◆ **Problem requirements**:
Extract precisely the lines of the entries below, from the first line through the line containing "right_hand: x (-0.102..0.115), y".
Records provided START
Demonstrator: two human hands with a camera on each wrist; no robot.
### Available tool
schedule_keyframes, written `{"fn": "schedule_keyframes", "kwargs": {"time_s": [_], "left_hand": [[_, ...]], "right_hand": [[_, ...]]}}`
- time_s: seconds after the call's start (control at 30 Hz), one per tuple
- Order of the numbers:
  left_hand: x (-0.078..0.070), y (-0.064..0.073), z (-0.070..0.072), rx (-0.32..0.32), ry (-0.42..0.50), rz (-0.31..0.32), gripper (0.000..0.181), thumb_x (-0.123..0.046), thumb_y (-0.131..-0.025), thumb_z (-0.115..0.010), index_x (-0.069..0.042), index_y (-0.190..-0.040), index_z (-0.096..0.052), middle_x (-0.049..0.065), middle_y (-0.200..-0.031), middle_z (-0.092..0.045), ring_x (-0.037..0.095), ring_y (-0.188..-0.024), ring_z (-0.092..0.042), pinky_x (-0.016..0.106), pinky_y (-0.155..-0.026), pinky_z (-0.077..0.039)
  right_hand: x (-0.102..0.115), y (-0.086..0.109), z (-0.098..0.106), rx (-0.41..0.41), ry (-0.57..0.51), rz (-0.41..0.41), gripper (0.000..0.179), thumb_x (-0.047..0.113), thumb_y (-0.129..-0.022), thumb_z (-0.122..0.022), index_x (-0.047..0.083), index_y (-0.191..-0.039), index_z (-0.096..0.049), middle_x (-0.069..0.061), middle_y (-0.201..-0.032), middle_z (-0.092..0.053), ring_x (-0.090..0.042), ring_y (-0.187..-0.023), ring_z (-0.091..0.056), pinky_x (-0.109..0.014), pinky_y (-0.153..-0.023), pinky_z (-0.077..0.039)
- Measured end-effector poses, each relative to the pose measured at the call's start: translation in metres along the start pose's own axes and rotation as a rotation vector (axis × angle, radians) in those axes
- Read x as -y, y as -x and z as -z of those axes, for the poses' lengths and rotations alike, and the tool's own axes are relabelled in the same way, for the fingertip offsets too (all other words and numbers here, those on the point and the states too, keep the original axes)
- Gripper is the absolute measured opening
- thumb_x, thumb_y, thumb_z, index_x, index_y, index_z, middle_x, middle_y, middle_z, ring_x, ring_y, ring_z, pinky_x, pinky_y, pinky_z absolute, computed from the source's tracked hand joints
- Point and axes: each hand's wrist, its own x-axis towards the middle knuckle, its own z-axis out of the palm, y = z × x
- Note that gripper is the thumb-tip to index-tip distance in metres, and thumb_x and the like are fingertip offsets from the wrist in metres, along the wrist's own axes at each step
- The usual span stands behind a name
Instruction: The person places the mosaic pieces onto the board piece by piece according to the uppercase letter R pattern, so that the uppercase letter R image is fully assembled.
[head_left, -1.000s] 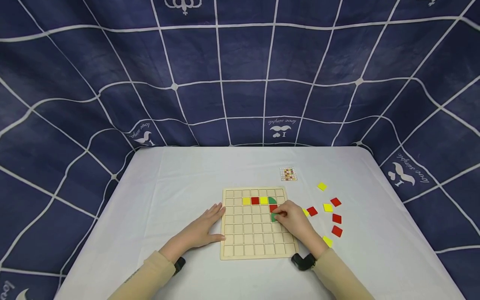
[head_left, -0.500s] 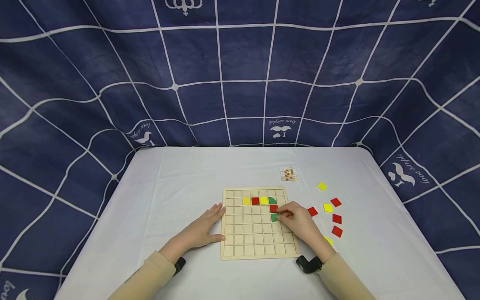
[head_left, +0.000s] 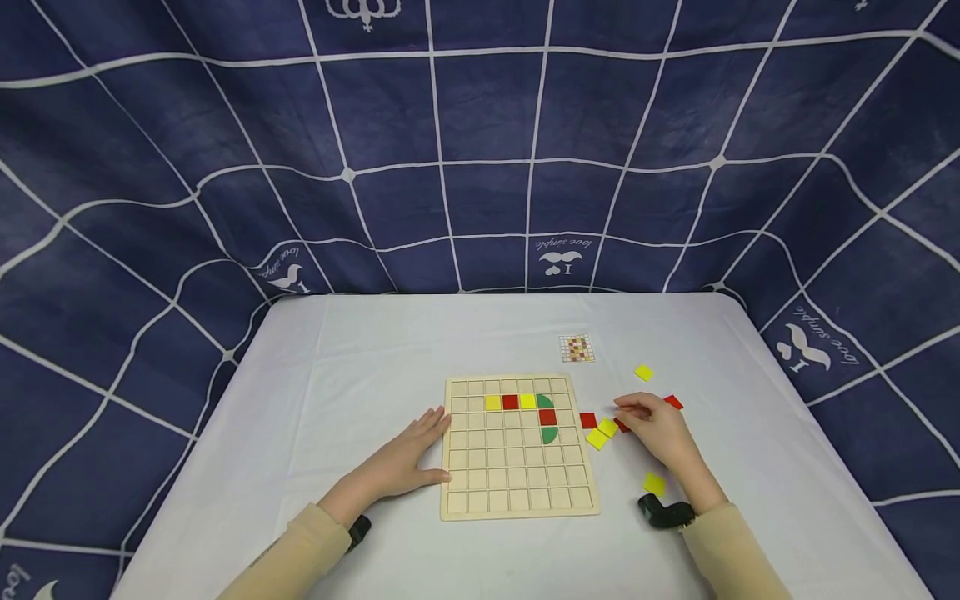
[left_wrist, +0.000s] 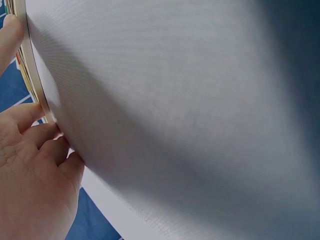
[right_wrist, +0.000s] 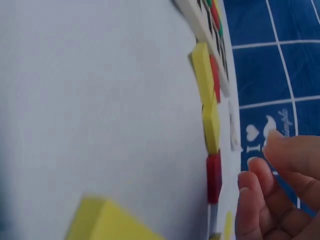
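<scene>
A wooden grid board (head_left: 487, 479) lies on the white table. Yellow (head_left: 492, 402), red (head_left: 510, 402) and yellow (head_left: 528, 402) square tiles sit in one of its rows, ending in a green rounded tile (head_left: 544, 402). Below that come a red tile (head_left: 547, 417) and another green rounded tile (head_left: 550, 435). My left hand (head_left: 405, 454) rests with spread fingers against the board's left edge. Over the loose tiles to the right hovers my right hand (head_left: 660, 429); in the right wrist view its fingertips (right_wrist: 274, 137) are apart and nothing shows between them.
Loose red (head_left: 588, 421) and yellow (head_left: 597, 439) tiles lie beside the board's right edge, with a yellow tile (head_left: 654, 483) nearer me and another yellow tile (head_left: 644, 373) farther back. A small printed pattern card (head_left: 577, 348) lies behind the board. My right hand hides some tiles.
My right hand has left the lower green tile on the board and moved right over the loose tiles. The left hand has stayed in place.
</scene>
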Motion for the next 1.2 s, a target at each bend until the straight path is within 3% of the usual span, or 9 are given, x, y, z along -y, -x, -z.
{"fn": "schedule_keyframes", "kwargs": {"time_s": [0.33, 0.47, 0.57, 0.67, 1.03, 1.2], "left_hand": [[-0.001, 0.0, 0.001, 0.001, 0.029, -0.015, 0.093, -0.046, -0.084, -0.072, -0.004, -0.154, -0.029, 0.014, -0.164, -0.019, 0.031, -0.153, -0.016, 0.048, -0.124, -0.018], [-0.001, 0.001, 0.002, 0.004, 0.04, -0.024, 0.092, -0.045, -0.085, -0.072, -0.004, -0.154, -0.029, 0.014, -0.164, -0.019, 0.032, -0.153, -0.016, 0.049, -0.124, -0.018], [0.0, 0.001, 0.002, 0.007, 0.037, -0.029, 0.092, -0.045, -0.086, -0.072, -0.004, -0.155, -0.028, 0.014, -0.164, -0.019, 0.032, -0.153, -0.015, 0.048, -0.124, -0.018], [0.0, 0.001, 0.001, 0.008, 0.031, -0.032, 0.091, -0.046, -0.086, -0.071, -0.004, -0.155, -0.028, 0.014, -0.164, -0.019, 0.031, -0.153, -0.015, 0.048, -0.124, -0.018], [0.001, 0.001, 0.0, -0.005, 0.005, -0.024, 0.092, -0.046, -0.085, -0.073, -0.006, -0.155, -0.029, 0.012, -0.164, -0.019, 0.03, -0.153, -0.016, 0.048, -0.124, -0.019], [0.001, 0.0, 0.0, 0.003, 0.016, -0.017, 0.092, -0.046, -0.084, -0.073, -0.006, -0.155, -0.028, 0.012, -0.164, -0.019, 0.029, -0.153, -0.015, 0.047, -0.124, -0.018]], "right_hand": [[-0.012, -0.001, 0.001, 0.019, 0.034, -0.05, 0.027, 0.015, -0.09, -0.071, 0.004, -0.115, -0.069, -0.011, -0.102, -0.069, -0.019, -0.085, -0.063, -0.023, -0.069, -0.051], [-0.014, -0.003, -0.002, 0.027, 0.036, -0.022, 0.03, 0.018, -0.088, -0.074, 0.006, -0.115, -0.07, -0.014, -0.112, -0.067, -0.026, -0.096, -0.063, -0.037, -0.081, -0.056], [-0.016, -0.005, -0.004, 0.047, 0.041, 0.017, 0.031, 0.019, -0.086, -0.076, 0.007, -0.115, -0.071, -0.016, -0.119, -0.065, -0.032, -0.108, -0.06, -0.05, -0.095, -0.052], [-0.017, -0.007, -0.006, 0.068, 0.057, 0.06, 0.032, 0.018, -0.084, -0.078, 0.008, -0.114, -0.072, -0.016, -0.12, -0.065, -0.035, -0.115, -0.056, -0.055, -0.101, -0.047], [-0.013, -0.011, -0.01, 0.129, 0.157, 0.048, 0.035, 0.021, -0.08, -0.082, 0.01, -0.112, -0.072, -0.015, -0.12, -0.063, -0.033, -0.112, -0.05, -0.054, -0.099, -0.046], [-0.011, -0.011, -0.009, 0.144, 0.177, 0.037, 0.032, 0.022, -0.081, -0.081, 0.011, -0.11, -0.073, -0.008, -0.107, -0.066, -0.028, -0.104, -0.05, -0.047, -0.09, -0.048]]}}
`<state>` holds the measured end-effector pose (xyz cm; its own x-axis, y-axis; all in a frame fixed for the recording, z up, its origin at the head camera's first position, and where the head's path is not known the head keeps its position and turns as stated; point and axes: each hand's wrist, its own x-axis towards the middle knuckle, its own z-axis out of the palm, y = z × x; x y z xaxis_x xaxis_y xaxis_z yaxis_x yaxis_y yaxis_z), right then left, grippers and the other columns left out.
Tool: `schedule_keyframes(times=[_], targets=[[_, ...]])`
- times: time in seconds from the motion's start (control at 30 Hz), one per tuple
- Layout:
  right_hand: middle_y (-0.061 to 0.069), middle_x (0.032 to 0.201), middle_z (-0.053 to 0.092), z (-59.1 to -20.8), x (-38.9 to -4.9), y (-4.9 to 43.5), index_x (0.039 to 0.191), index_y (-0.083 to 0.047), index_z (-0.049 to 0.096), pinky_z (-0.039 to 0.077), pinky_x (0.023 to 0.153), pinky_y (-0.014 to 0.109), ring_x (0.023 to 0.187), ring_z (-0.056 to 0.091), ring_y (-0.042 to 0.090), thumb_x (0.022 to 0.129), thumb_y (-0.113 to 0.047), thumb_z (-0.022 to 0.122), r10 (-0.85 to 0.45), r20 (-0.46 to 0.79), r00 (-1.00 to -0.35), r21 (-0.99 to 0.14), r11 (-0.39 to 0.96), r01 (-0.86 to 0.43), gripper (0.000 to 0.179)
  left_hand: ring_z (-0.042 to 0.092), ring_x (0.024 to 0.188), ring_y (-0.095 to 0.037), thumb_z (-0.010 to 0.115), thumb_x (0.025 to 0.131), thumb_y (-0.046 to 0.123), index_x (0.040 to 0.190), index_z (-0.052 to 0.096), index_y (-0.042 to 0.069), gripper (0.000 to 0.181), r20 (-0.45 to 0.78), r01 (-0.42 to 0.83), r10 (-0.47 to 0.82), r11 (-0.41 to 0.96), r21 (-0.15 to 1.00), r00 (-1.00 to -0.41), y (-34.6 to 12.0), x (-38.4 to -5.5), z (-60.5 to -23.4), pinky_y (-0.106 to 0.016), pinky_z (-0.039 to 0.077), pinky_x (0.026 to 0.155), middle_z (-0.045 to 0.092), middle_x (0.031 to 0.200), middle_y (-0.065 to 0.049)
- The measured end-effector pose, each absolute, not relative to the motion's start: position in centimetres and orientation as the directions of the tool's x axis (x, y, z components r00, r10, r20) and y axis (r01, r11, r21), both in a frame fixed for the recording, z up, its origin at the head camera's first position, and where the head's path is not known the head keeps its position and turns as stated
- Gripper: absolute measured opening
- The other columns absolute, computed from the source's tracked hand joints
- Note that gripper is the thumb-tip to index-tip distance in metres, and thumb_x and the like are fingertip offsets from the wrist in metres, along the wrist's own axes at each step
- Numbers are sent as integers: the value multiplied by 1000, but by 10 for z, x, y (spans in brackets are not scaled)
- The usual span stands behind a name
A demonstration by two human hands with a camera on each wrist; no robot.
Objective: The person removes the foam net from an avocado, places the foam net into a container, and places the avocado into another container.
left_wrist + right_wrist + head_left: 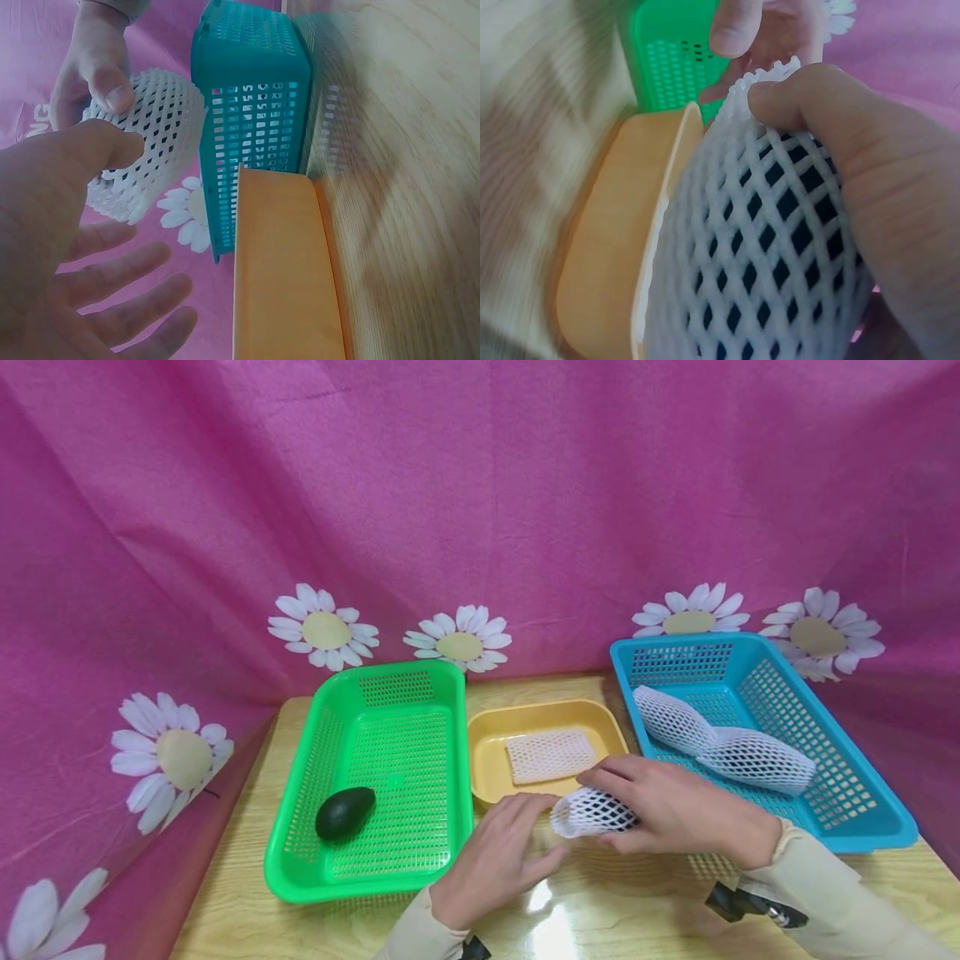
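Note:
My right hand (667, 802) grips a dark avocado in a white foam net sleeve (592, 812), above the table in front of the yellow tray. Dark skin shows through the mesh in the right wrist view, where the thumb lies near the sleeve's gathered end. Close to the sleeve's left end is my left hand (498, 856), its fingers extended and spread. The left thumb overlaps the sleeve in the left wrist view; whether it touches cannot be told. Another avocado (345, 814), bare and dark, lies in the green basket (405, 735).
A flat white foam net (551, 756) lies in the yellow tray (486, 768) between the baskets. The blue basket (832, 727) on the right holds two net-sleeved pieces (757, 762). A pink flowered cloth (495, 510) hangs behind the wooden table (232, 877).

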<state>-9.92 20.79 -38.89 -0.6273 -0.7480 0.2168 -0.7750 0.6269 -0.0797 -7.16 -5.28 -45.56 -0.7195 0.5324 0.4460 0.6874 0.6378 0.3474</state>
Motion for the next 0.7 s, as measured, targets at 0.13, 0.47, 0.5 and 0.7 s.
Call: schedule_keyframes(times=[0.13, 0.47, 0.5, 0.7], targets=[[-3, 122, 68, -393, -98, 204, 133, -17, 63, 62, 83, 37, 103, 67, 12, 84, -47, 80, -748, 200, -633, -85, 630, -772, 60, 67, 112, -12, 77, 91, 38, 134, 61, 18, 50, 447, 683, 528, 647, 338, -722, -57, -69, -456, -30, 57, 96, 70, 127, 2], [-6, 118, 68, -407, -97, 194, 131, -16, 64, 61, 85, 36, 103, 67, 11, 83, -45, 81, -735, 192, -650, -97, 645, -758, 58, 66, 121, -14, 77, 91, 38, 136, 60, 16, 54, 430, 672, 528, 662, 331, -732, -60, -62, -456, -32, 57, 101, 69, 131, 1], [-7, 117, 68, -409, -96, 193, 130, -16, 65, 61, 85, 35, 102, 67, 10, 82, -45, 81, -735, 195, -650, -96, 645, -758, 58, 66, 122, -14, 77, 91, 38, 135, 60, 16, 53, 431, 671, 527, 663, 331, -733, -60, -61, -457, -32, 56, 102, 69, 131, 1], [-4, 114, 69, -418, -94, 188, 129, -16, 65, 61, 82, 34, 98, 67, 11, 82, -44, 80, -738, 212, -640, -90, 638, -765, 56, 66, 118, -12, 77, 91, 37, 131, 61, 15, 49, 437, 673, 522, 652, 349, -733, -59, -58, -458, -29, 57, 99, 69, 127, 1]])
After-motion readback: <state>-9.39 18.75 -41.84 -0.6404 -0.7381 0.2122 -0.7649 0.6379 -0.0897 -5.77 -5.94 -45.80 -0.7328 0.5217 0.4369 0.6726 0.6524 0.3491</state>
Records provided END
◆ **Output of the task**:
Demonstrator: two human hands with a camera on each wrist; no robot.
### Available tool
schedule_keyframes, written `{"fn": "schedule_keyframes", "kwargs": {"time_s": [_], "left_hand": [[_, ...]], "right_hand": [[_, ...]]}}`
- time_s: seconds after the call's start (control at 30 Hz), one per tuple
- Order of the numbers:
  left_hand: x (-0.078..0.070), y (-0.064..0.073), z (-0.070..0.072), rx (-0.32..0.32), ry (-0.42..0.50), rz (-0.31..0.32), gripper (0.000..0.181), thumb_x (-0.123..0.046), thumb_y (-0.131..-0.025), thumb_z (-0.115..0.010), index_x (-0.069..0.042), index_y (-0.190..-0.040), index_z (-0.096..0.052), middle_x (-0.049..0.065), middle_y (-0.200..-0.031), middle_z (-0.092..0.045), ring_x (-0.037..0.095), ring_y (-0.188..-0.024), ring_z (-0.092..0.042), pinky_x (-0.016..0.106), pinky_y (-0.155..-0.026), pinky_z (-0.077..0.039)
  right_hand: x (-0.102..0.115), y (-0.086..0.109), z (-0.098..0.106), rx (-0.41..0.41), ry (-0.57..0.51), rz (-0.41..0.41), gripper (0.000..0.179), thumb_x (-0.047..0.113), thumb_y (-0.129..-0.022), thumb_z (-0.122..0.022), index_x (-0.047..0.083), index_y (-0.191..-0.039), index_z (-0.096..0.049), middle_x (-0.069..0.061), middle_y (-0.201..-0.032), middle_z (-0.092..0.053), ring_x (-0.090..0.042), ring_y (-0.187..-0.023), ring_z (-0.091..0.056), pinky_x (-0.109..0.014), pinky_y (-0.153..-0.023), pinky_z (-0.077..0.039)

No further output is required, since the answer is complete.